John devoted himself to White and his family through their long, agonizing fight, becoming an outspoken defender of his dignity. And when the end was near, John kept vigil at his bedside, and later offered a special song at his funeral.

Through the years John has become a staunch AIDS activist, and he now heads the Atlanta-based Elton John AIDS Foundation, a charity supported largely by the profits generated from sales of John's singles, as well as benefit concerts and other fund-raising events.
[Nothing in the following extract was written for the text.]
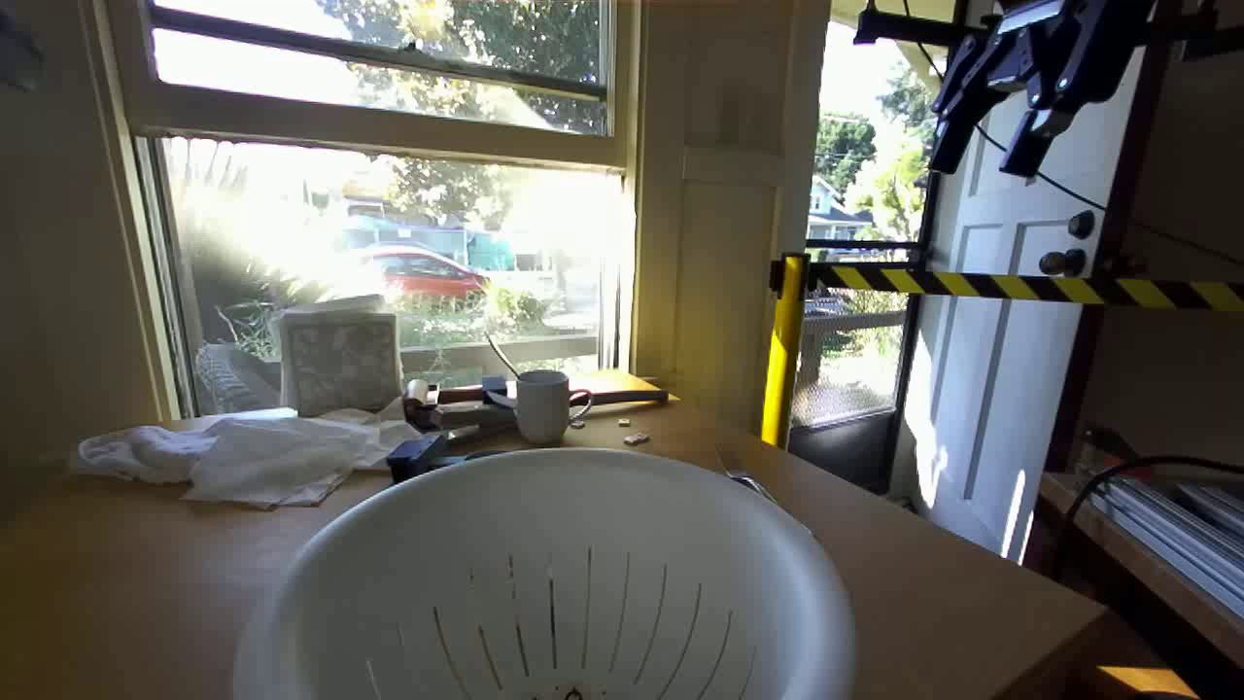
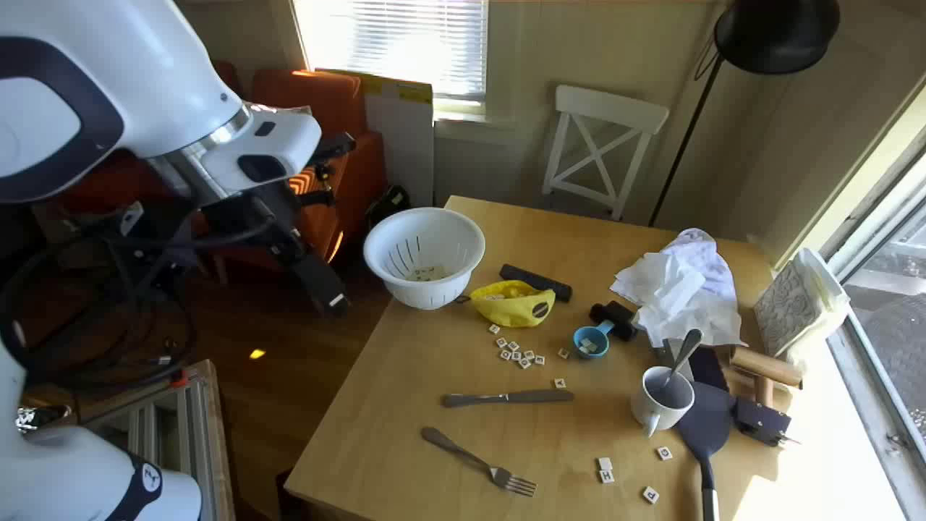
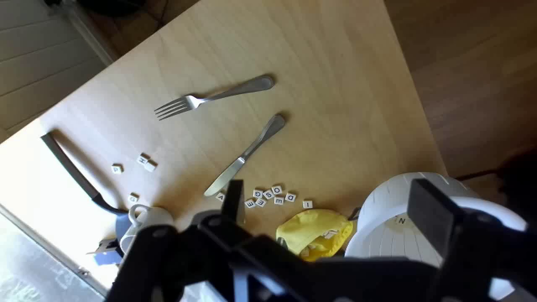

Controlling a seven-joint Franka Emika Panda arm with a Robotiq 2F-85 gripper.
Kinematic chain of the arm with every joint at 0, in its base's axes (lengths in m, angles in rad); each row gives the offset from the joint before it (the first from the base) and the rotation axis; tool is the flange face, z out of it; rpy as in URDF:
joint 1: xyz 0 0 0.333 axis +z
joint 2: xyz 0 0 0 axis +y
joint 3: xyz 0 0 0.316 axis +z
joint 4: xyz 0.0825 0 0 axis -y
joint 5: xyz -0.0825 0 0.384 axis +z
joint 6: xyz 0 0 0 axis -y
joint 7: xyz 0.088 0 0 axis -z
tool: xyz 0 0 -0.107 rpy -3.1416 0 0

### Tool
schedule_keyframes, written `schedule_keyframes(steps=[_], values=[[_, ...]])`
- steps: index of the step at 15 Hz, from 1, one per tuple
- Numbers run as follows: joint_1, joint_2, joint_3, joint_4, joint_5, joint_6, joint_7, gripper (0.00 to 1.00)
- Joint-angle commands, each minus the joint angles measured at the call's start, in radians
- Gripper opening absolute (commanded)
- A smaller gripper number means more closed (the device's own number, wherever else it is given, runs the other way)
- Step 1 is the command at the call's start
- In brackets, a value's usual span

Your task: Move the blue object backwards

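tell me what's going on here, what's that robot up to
A robot arm stands beside a table, its gripper open, up in the air and holding nothing. The thing to move backwards is probably the small blue cup, resting on the table beside a black object and not yet gripped. A yellow pouch lies between the cup and a white colander, with loose letter tiles nearby.
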Motion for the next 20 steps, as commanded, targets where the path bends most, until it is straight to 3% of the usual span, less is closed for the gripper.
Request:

All of which has helped John to reassess his life, or as he puts it, "to make sure I have something in my own life other than being Elton John."

Even with his continuing success, John considers the next few years to be pivotal in his musical journey. He would like to take his music away from formulated pop. He feels that he has matured enough to at least attempt to branch out beyond those confines, something that he says wouldn't have happened a few years ago.

"I've learned to listen more; that is the difference between Elton now and then," he told Billboard magazine last year. "I listen to what people have to say. I process it and I don't automatically throw it away."